The jazz-expanding L.A. saxophonist explains how his new EP Harmony Of Difference finds unity in diversity
KAMASI WASHINGTON at Danforth Music Hall (147 Danforth), Thursday (November 16), doors 6 pm & 9:30 pm. $35.50-$45.50. ticketmaster.ca.
“I didn’t intend for the EP to be an EP,” explains saxophonist/composer Kamasi Washington over the phone from Madison, Wisconsin.
He’s speaking about his contemplative new six-track Harmony Of Difference (Young Turks), which the L.A. musician made as part of a multimedia exhibit for the Whitney Museum Biennial in New York City, which also featured paintings by his sister Amani Washington and a short film by director A.G. Rojas.
“I was so wrapped up in touring and working on the exhibit. But when [Young Turks’] Caius Pawson heard the whole piece, he was like, ‘Man, you definitely need to share this.’ It was like someone turned the light on and I was like, ‘Yeah, you’re right. I should,’” he says with a laugh.
His mammoth three-hour album The Epic won the jazz musician major crossover acclaim in 2015. Now he’s using wisdom he gained travelling the world to explore ideas of diversity and unity using the musical technique of counterpoint.
Washington talked to NOW about re-imagining Donald Trump’s divisive America and how music can help repair it.
How does Harmony Of Difference promote diversity?
When the Whitney Museum invited me to be a part of the Biennial, I was really struggling to figure out what I wanted to do. But at that time we started to see the reality of a possible Donald Trump presidency. It got to a place where people were shining such a negative light on the idea of diversity, making it seem that if what you believe and the language you speak and the way you view the world isn’t parallel to another person’s views then you were a problem.
I never looked at the idea of diversity as a problem. It’s a blessing, it’s a gift. I wanted to create something that celebrated it and push back against this attack.
What is counterpoint?
It’s when you take different melodic figures and shape them to be harmonious with one another so that they can become more beautiful together than they are apart. That was the driving force behind Harmony Of Difference.
Is there significance behind the song titles?
The Six-Part Truth was the first title I came up with [for the album]. The overarching benefit you get from experiencing different cultures and travelling is the understanding of the different ways that people live. You see how different one person sees things from someone else, and you start to see similarities amongst the differences. [You start] to understand truth, the real truth about the world. The other songs are that journey to truth [the title of the sixth song].
Desire is the first stage of starting the journey. You have to want truth. You have to want enlightenment to ever get it. Humility is the next stage. You have to know that you don’t know, and accept that you don’t know, in order to start the journey. Knowledge is about bringing in information and learning what’s going on. Perspective is basically the wisdom to understand that the knowledge you have is still relative to your position in the world, and that knowledge is not absolute. And as you understand more perspectives, that knowledge becomes more valuable. As you come to understand what that truth is, have the integrity to accept it regardless of whether it’s what you wanted it to be or not.

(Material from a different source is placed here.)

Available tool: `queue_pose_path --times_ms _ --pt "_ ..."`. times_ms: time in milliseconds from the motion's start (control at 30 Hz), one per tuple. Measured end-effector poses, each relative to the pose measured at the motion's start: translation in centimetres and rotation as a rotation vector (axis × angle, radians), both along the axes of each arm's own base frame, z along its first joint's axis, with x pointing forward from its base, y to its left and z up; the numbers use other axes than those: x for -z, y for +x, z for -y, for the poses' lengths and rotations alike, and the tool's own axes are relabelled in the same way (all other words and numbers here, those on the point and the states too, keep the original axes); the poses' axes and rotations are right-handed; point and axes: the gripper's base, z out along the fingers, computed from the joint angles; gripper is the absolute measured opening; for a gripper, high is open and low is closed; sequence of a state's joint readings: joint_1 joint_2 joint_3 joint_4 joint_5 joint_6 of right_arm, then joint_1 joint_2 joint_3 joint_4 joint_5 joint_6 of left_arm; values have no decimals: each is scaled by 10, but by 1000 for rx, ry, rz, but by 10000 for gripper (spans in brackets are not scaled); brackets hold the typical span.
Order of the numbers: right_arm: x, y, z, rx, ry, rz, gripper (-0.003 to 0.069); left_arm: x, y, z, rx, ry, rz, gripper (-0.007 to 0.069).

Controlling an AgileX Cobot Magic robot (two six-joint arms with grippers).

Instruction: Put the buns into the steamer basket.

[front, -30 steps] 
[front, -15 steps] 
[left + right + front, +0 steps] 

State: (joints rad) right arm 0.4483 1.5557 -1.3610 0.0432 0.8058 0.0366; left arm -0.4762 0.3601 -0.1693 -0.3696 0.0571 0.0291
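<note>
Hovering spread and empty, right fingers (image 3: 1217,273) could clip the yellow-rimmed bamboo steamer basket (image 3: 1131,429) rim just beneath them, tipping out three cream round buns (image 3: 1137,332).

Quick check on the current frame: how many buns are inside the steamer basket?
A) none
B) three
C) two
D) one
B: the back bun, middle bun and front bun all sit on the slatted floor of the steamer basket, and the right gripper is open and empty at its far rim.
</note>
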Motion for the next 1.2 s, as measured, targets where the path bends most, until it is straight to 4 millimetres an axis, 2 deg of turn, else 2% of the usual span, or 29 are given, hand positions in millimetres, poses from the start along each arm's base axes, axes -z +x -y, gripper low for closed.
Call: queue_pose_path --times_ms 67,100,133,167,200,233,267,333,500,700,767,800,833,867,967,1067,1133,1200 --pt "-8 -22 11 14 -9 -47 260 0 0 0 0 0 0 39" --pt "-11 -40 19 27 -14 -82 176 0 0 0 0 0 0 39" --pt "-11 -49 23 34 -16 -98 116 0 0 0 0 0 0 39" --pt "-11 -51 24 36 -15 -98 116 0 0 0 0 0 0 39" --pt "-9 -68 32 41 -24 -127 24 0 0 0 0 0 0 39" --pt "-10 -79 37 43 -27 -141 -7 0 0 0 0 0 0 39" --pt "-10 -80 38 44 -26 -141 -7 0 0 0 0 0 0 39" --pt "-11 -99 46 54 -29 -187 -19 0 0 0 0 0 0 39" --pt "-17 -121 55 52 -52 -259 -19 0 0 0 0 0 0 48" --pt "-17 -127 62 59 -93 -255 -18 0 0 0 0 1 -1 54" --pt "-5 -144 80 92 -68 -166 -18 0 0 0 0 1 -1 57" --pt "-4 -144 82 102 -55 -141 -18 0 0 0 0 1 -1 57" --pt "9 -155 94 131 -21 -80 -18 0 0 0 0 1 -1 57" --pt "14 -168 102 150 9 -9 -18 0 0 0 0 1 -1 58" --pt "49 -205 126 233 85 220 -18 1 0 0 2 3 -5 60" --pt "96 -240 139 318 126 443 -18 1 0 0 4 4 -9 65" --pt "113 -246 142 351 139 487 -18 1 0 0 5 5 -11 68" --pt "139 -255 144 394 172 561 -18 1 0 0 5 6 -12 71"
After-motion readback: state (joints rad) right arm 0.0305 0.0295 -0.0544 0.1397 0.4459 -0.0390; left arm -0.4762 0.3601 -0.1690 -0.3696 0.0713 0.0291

Do you feel like your audience is feeling these ideas?
Yes. Definitely. Music is an amazing tool for creating empathy. It’s almost like the last stance in our unity. It connects people.
You’re known as a member of the Brainfeeder crew, alongside Flying Lotus and Thundercat. Who do you want to work with next?
I learned a lot playing with Raphael Saadiq. Lauryn Hill. Snoop. Stanley Clarke and George Duke. Chaka Khan. We were all working and we grew a lot during that time.
For most of my life I’ve worked with amazing artists, so I’m actually doing what I want to do right now, which is working with the musicians I grew up with. Making records with Miles Mosley, Brandon Coleman, Cameron Graves and Thundercat.
Jazz seems like a hard genre to introduce to wider audiences, but people have really embraced your crew in the last few years.
The world turns. Sometimes you have to wait for the world to want you.
We were talented and I think there was always a place for us in music. There just wasn’t necessarily that door open for us to share our music. Brainfeeder and Lotus unlocked those doors, and then Kendrick [Lamar] came and kicked it open.